I did. She knew it. I saw something clearly now. Her whole relationship with me had been an act, designed to bring me to this very place. The friendship, the puppy love, the night of experimentation. Then the pulling away, staying close enough to keep me interested but distant enough so there was no chance of us having a real romantic bond that might lead to me possibly falling out of love with her after only a few months, as teenagers can do so easily. And no chance of her wasting her time if it turned out I wasn’t the One.
She’d played me for a fool, used me, set me up. I should have been furious with her, but instead I only felt anger toward myself for being so easy a mark.

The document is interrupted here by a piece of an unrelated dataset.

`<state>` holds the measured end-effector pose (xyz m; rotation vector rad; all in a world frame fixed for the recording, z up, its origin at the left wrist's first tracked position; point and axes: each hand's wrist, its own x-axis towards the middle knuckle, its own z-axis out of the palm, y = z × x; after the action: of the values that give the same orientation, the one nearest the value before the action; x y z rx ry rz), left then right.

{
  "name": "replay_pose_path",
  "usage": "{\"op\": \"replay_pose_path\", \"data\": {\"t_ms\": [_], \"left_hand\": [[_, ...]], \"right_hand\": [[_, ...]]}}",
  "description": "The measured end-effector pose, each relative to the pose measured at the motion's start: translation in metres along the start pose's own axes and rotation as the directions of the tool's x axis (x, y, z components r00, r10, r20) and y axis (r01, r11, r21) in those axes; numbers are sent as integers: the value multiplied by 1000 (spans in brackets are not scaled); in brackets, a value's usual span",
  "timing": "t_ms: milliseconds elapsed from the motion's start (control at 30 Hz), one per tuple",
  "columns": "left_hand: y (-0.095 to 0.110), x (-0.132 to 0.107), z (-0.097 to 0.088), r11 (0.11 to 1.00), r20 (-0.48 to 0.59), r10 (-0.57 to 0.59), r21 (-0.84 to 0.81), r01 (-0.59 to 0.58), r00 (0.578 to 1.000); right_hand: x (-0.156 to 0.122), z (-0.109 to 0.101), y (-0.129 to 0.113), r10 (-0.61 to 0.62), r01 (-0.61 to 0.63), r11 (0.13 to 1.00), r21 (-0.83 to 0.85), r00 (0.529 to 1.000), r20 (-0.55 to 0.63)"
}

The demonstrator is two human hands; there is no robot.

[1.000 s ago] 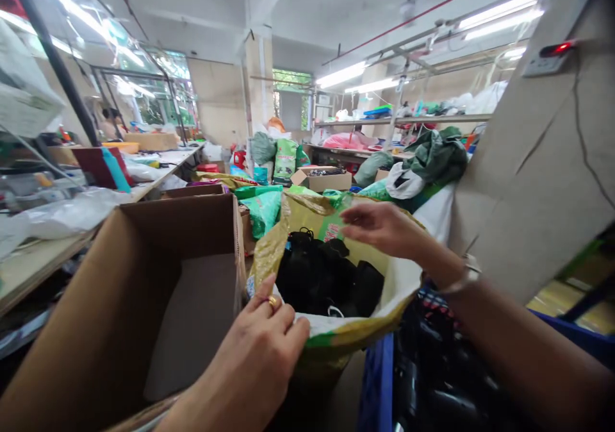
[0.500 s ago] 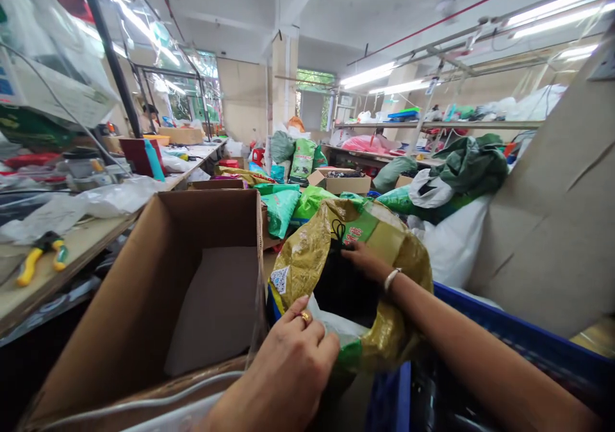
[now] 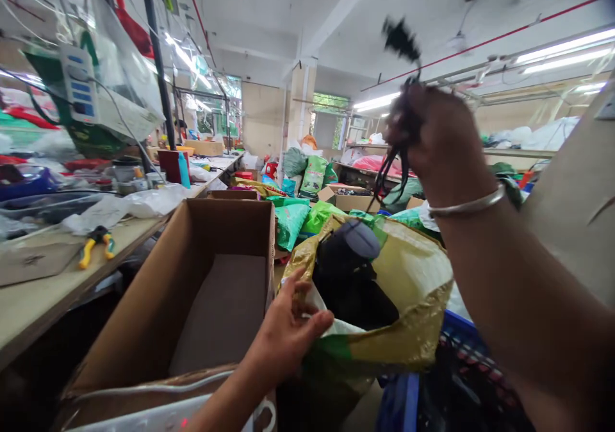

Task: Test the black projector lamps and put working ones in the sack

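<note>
My right hand (image 3: 439, 134) is raised high at the right, its fingers closed round a bundle of black cords (image 3: 391, 172). Loops dangle below the fist, and a blurred dark tuft sticks out above it. Under it stands a gold-coloured woven sack (image 3: 420, 272) with its mouth wide. Black, fabric-like items (image 3: 358, 297) lie inside, with a dark grey rounded piece (image 3: 362, 240) on top. At the sack's near left rim rests my left hand (image 3: 283, 329), thumb and fingers apart, touching the edge beside the white lining.
A deep cardboard box (image 3: 139, 310) stands left of the sack, a white power strip (image 3: 144, 419) along its near edge. Yellow-handled pliers (image 3: 96, 246) lie on the left workbench (image 3: 43, 304). A blue plastic crate (image 3: 403, 400) with dark contents is at lower right. Filled bags crowd the floor beyond.
My right hand has come up out of the sack with the black cords. My left hand's fingers have loosened at the rim. The view has tilted up and turned slightly left.
</note>
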<state>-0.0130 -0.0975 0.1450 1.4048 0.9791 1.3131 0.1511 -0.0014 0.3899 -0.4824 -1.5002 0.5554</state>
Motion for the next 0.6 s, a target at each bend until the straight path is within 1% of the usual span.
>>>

Worse, I wanted to pretend I didn’t know she’d duped me, just to keep her hands plying their magic on my groin.
“What if I fight it? According to what I read, it’s been done before.” I knew the answer, but I had to hear it from her.
“That way lies madness, and death, for you. Even if you succeed, you’ll only be delaying the inevitable.” Her palm slid away, back toward my knee.
“A delay of ninety-nine years.”
“We’ve waited that several hundred times over, Sean. We’re nothing if not patient.”
By “we”, I knew she meant the descendents of the original Followers of the Old Ones. Even after all the centuries since the great wars had resulted in the banishment of the Elder Gods to the far reaches, victims of internal strife and mankind’s unexpected revolt, pockets of worshipers still existed. Tiny groups populating small towns like New Hope, located in mystically aligned places around the globe, vortexes of otherworldly energies.
Through a freak confluence of genetics, time and place, I was the potential earthly vessel for the one unholy deity who held the power to open the Gates to the Other Realms and bring forth the Elder Gods once again, a resurrection guaranteed to turn the Earth into a nightmare hell of chaos, bloodshed, and destruction. I was the key that could either open that door or close it for another century.
Melissa’s hand slid under the covers and resumed stroking me. I thought about my life: forever the outsider, separated from others my age by the twin faults of high intelligence and a love of science, two crippling attributes for a teenager. What would my future be if I remained loyal to my race, to humanity? Another year of torture in high school, followed by college, where I’d similarly be a freak because of my young age. Then graduate school, and a research position with a big company. A wife, if I was lucky.
That’s if I even lived that long. According to the tomes I’d read, the struggle to control the demons within usually led to insanity.
Or, I could be the king of the world.
Savior or destroyer.
How did one make a choice like that?